HEDRIN -- (harsh, intense, stands at podium) Nillman!

NILLMAN - (mouse, enters, hurries to podium) Yes, Mr Hedrin?

HEDRIN -- Nillman, what kept you?

NILLMAN - Well, I, ah...

HEDRIN -- ...I'm not a man you should keep waiting, Nillman!

NILLMAN - No, sir, I... I...

HEDRIN -- Don't just stand there sputtering, man! There's work 
to be done!

NILLMAN - Work, sir?

HEDRIN -- The competition is moving in on us, Nillman. And you 
know our motto here at San Hedrin and company.

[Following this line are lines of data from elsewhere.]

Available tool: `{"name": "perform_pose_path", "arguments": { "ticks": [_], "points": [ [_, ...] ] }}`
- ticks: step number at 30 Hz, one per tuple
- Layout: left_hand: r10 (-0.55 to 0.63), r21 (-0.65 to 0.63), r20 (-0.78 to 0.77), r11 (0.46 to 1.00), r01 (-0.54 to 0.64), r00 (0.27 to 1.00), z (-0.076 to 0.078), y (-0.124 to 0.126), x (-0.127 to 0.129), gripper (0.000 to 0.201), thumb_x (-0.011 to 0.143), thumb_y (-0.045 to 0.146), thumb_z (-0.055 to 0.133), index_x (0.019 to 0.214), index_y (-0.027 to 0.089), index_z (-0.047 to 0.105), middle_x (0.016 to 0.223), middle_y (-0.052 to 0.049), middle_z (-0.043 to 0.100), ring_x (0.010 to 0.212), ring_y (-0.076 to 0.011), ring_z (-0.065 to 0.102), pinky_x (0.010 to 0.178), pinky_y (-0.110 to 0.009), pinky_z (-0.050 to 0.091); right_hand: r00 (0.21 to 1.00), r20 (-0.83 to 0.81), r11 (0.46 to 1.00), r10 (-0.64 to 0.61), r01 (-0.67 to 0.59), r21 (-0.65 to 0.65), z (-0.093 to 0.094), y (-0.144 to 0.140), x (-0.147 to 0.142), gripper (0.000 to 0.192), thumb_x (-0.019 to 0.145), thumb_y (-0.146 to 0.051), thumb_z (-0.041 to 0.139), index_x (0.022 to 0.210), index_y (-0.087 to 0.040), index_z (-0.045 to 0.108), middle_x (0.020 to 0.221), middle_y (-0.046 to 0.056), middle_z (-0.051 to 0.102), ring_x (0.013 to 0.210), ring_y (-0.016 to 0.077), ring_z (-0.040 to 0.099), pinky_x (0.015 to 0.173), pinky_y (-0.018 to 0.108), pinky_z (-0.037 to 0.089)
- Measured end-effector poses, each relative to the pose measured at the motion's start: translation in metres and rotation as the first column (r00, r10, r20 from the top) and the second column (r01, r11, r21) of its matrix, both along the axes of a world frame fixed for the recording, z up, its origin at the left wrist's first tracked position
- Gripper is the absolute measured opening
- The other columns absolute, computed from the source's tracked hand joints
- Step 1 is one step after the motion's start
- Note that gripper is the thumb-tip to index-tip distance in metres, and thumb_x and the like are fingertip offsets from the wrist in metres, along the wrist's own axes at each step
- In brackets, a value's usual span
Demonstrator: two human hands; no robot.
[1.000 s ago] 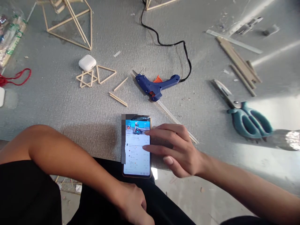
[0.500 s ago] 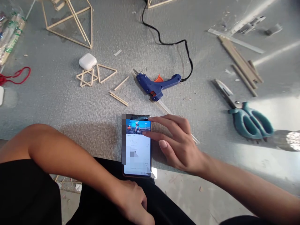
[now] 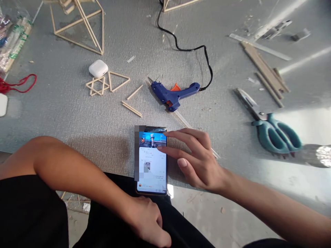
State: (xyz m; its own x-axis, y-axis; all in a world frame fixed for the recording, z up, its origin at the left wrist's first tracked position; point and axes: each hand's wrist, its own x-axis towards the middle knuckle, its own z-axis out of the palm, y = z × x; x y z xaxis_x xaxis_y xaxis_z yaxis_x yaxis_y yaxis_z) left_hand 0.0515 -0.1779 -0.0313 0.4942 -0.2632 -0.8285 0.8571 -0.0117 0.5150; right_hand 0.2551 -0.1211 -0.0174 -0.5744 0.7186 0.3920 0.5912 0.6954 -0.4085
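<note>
A smartphone lies at the table's front edge, its screen lit with a colourful picture above a white page of text; part of it is blurred out. My right hand reaches in from the right, fingers apart, with two fingertips at the upper right of the screen. It grips nothing. My left hand rests on my dark-clothed lap below the phone, loosely curled, with most of its fingers hidden and nothing seen in it. Beyond the phone lies a blue glue gun with an orange trigger and a clear glue stick.
Loose sticks, a stick triangle, a stick star and a white earbud case lie left of the glue gun. Teal-handled scissors and wooden strips lie right. A larger stick frame stands at the back left.
The phone's page now shows more text and a small picture, and the top picture differs. Both hands stay nearly where they were; the view has shifted slightly.
</note>
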Motion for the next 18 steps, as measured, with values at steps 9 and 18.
{"name": "perform_pose_path", "arguments": {
  "ticks": [9, 18],
  "points": [
    [-0.034, -0.060, 0.003, 0.998, 0.034, 0.999, 0.0014, -0.0010, 0.0026, 0.047, 0.068, 0.055, 0.063, 0.104, 0.027, 0.076, 0.102, -0.006, 0.074, 0.098, -0.0289, 0.069, 0.082, -0.040, 0.058, 0.995, -0.077, 0.997, 0.064, -0.061, 0.038, -0.0007, 0.0011, 0.0002, 0.039, 0.098, -0.018, 0.035, 0.120, -0.021, 0.067, 0.135, 0.010, 0.058, 0.122, 0.0296, 0.052, 0.097, 0.049, 0.048],
    [-0.047, -0.090, 0.050, 0.995, 0.052, 0.998, -0.0059, -0.0063, 0.0001, 0.041, 0.067, 0.057, 0.064, 0.093, 0.026, 0.070, 0.097, -0.003, 0.071, 0.092, -0.0237, 0.066, 0.078, -0.035, 0.053, 0.998, -0.060, 1.000, -0.024, 0.024, 0.010, 0.0003, 0.0006, -0.0008, 0.042, 0.097, -0.015, 0.035, 0.128, -0.020, 0.064, 0.140, 0.011, 0.057, 0.124, 0.0311, 0.051, 0.100, 0.052, 0.046]
  ]
}}
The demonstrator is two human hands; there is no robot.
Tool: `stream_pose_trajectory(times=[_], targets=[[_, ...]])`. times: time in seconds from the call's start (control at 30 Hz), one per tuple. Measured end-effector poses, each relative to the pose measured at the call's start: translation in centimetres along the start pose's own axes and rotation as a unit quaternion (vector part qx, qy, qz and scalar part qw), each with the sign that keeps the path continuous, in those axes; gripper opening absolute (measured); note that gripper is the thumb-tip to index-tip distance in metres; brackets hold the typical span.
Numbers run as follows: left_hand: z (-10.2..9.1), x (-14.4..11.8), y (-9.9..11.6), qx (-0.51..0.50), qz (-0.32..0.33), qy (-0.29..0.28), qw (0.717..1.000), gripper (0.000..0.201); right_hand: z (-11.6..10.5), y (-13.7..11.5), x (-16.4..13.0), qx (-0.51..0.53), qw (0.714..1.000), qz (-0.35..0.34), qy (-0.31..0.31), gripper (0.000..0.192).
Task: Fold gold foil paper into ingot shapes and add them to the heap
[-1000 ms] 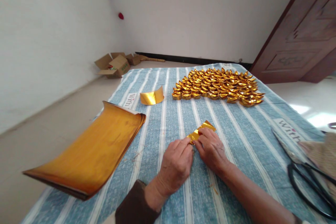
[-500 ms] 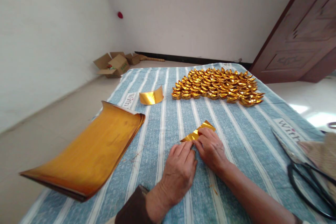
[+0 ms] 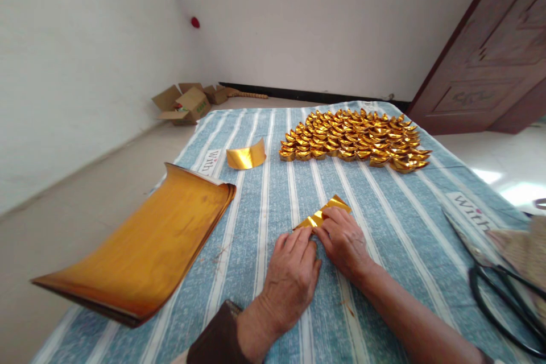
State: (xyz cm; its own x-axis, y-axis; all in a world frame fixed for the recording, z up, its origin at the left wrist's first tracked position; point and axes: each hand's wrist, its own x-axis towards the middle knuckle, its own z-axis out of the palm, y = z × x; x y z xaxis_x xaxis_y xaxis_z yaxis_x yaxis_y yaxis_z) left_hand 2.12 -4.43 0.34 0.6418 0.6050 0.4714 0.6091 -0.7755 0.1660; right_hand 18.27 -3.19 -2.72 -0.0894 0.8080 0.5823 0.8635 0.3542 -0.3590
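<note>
A small piece of gold foil paper point(image 3: 315, 218), partly folded, lies flat on the striped cloth under my fingers. My left hand point(image 3: 292, 270) presses its fingertips on the paper's near left edge, fingers held together. Over the paper's right part, my right hand point(image 3: 344, 239) bends its fingers and pinches the near edge beside the left fingertips. My fingers hide much of the fold. Beyond them, at the back right, stand rows of folded gold paper ingots point(image 3: 350, 139). One curved gold sheet point(image 3: 246, 157) lies apart, left of the ingots.
A stack of large gold paper sheets point(image 3: 140, 239) lies at the left. Black-handled scissors point(image 3: 482, 264) and a beige cloth point(image 3: 522, 247) lie on the right. The blue striped tablecloth point(image 3: 239, 273) covers the table. Cardboard boxes point(image 3: 187, 103) stand on the floor behind.
Almost nothing differs. Both hands stay on the gold paper in nearly the same pose, and the view has shifted very slightly.
</note>
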Motion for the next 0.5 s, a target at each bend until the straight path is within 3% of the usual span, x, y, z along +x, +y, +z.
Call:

NILLMAN - Yes, sir, our motto is "Do it to them before they do 
it to you."

HEDRIN -- That's right, and I just received word that a wedding 
in the city of Cana in Galilee is running out of wine.

NILLMAN - Uh huh.

HEDRIN -- Well, why are you just standing there, Nillman? Get 
going!

NILLMAN - Yes, sir. (exits, reenters) Mr Hedrin?

HEDRIN -- Yes, Nillman?

NILLMAN - What did you want me to do in Cana, Mr Hedrin?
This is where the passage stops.